_WHAT YOU HAVE TO DO_: Will you restate verbatim the lines running from the line with "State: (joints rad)" to the end of the data, leaving out everything else?

_DATA BLOCK_:
.....
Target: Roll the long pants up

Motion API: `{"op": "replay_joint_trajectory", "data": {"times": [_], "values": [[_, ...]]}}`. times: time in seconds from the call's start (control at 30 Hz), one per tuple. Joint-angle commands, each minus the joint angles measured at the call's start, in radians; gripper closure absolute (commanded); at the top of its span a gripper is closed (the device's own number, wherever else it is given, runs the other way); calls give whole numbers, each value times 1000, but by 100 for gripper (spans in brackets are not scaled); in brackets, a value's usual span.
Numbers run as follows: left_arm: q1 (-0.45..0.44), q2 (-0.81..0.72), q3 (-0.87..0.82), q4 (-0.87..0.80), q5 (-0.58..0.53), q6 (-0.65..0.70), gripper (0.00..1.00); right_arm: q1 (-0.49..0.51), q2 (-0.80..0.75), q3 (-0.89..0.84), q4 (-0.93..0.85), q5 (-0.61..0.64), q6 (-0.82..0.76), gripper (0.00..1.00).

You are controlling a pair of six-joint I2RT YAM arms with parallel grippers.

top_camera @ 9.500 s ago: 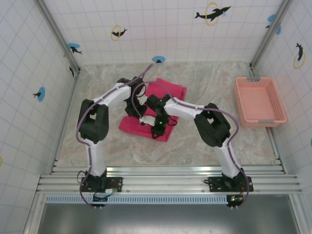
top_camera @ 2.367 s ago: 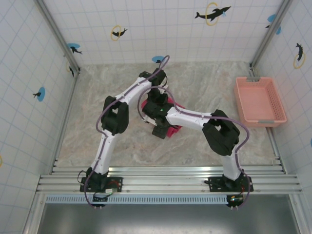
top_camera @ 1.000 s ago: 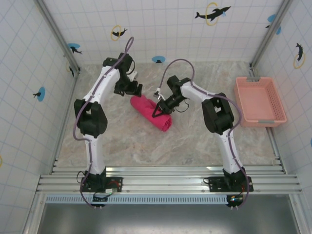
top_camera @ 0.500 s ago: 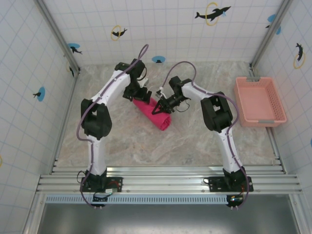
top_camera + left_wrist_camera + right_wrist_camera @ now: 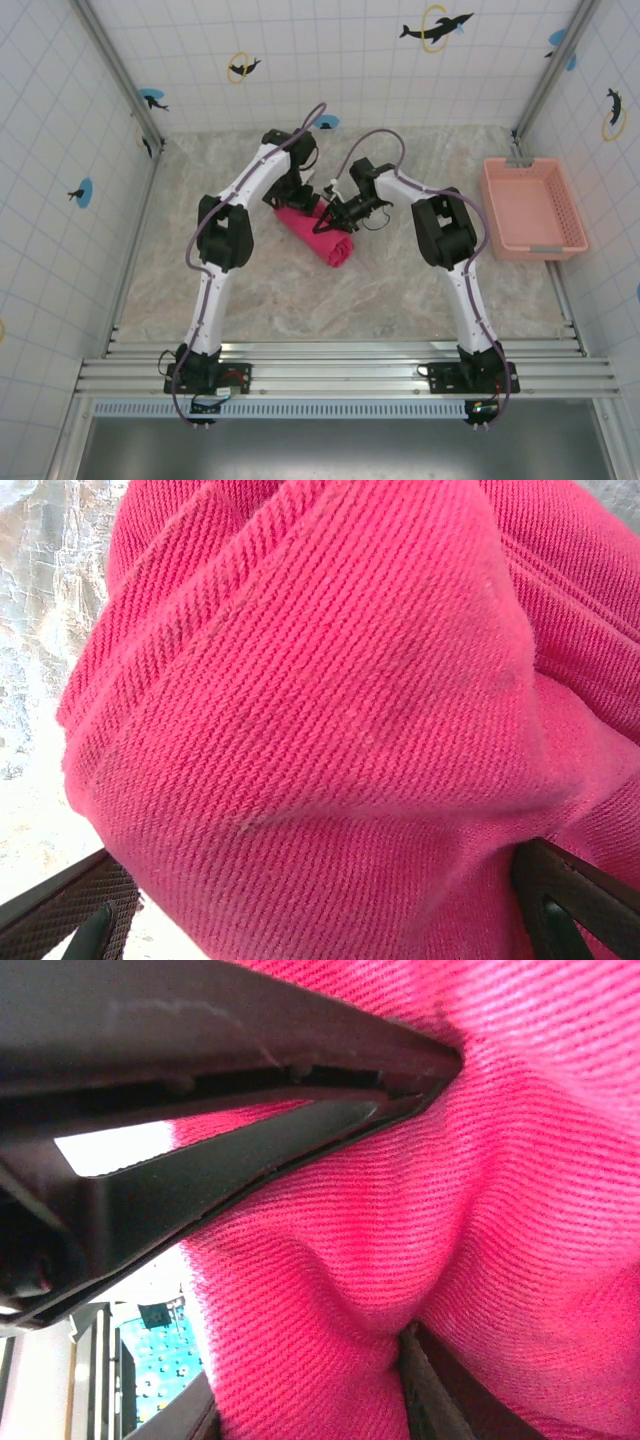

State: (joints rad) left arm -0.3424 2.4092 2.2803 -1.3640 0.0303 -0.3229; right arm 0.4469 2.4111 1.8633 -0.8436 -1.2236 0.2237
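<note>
Finishing the roll: my right gripper (image 5: 322, 224) pinches the long pants (image 5: 330, 243); my left gripper (image 5: 299, 200) straddles them, agape; release should follow.

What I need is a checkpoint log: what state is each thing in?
long pants: rolled into a bundle, lying on the table.
left end effector: open, fingers either side of the roll.
right end effector: cloth between its fingers; grip unclear.
basket: upright, empty.
</note>
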Motion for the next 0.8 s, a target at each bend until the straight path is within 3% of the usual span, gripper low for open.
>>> {"op": "replay_joint_trajectory", "data": {"times": [0.0,0.23,0.47,0.6,0.77], "values": [[1,-41,-16,-71,-97,-13,3,-41,49,-18,3,1,12,61],[-1,-213,-97,-73,-97,-23,2,-60,64,-25,24,-8,33,61],[-41,-344,-382,143,34,-84,2,-64,83,-19,38,-8,52,61],[-56,-316,-415,185,75,-122,2,-66,95,-23,48,-12,63,61],[-56,-218,-292,174,92,-138,3,-69,111,-32,49,-10,64,61]]}}
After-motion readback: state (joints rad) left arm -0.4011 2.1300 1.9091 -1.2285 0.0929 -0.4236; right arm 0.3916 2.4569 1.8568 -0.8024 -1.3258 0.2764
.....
_EXERCISE RESULT_:
State: (joints rad) left arm -0.3424 2.4092 2.2803 -1.3640 0.0303 -0.3229; right arm 0.4469 2.4111 1.8633 -0.8436 -1.2236 0.2237
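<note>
Finishing the roll: my right gripper (image 5: 322, 224) pinches the long pants (image 5: 330, 243); my left gripper (image 5: 299, 200) straddles them, agape; release should follow.

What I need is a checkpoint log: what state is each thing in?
long pants: rolled into a bundle, lying on the table.
left end effector: open, fingers either side of the roll.
right end effector: cloth between its fingers; grip unclear.
basket: upright, empty.
</note>
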Motion for the next 0.8 s, a target at each bend until the straight path is within 3% of the usual span, gripper low for open.
>>> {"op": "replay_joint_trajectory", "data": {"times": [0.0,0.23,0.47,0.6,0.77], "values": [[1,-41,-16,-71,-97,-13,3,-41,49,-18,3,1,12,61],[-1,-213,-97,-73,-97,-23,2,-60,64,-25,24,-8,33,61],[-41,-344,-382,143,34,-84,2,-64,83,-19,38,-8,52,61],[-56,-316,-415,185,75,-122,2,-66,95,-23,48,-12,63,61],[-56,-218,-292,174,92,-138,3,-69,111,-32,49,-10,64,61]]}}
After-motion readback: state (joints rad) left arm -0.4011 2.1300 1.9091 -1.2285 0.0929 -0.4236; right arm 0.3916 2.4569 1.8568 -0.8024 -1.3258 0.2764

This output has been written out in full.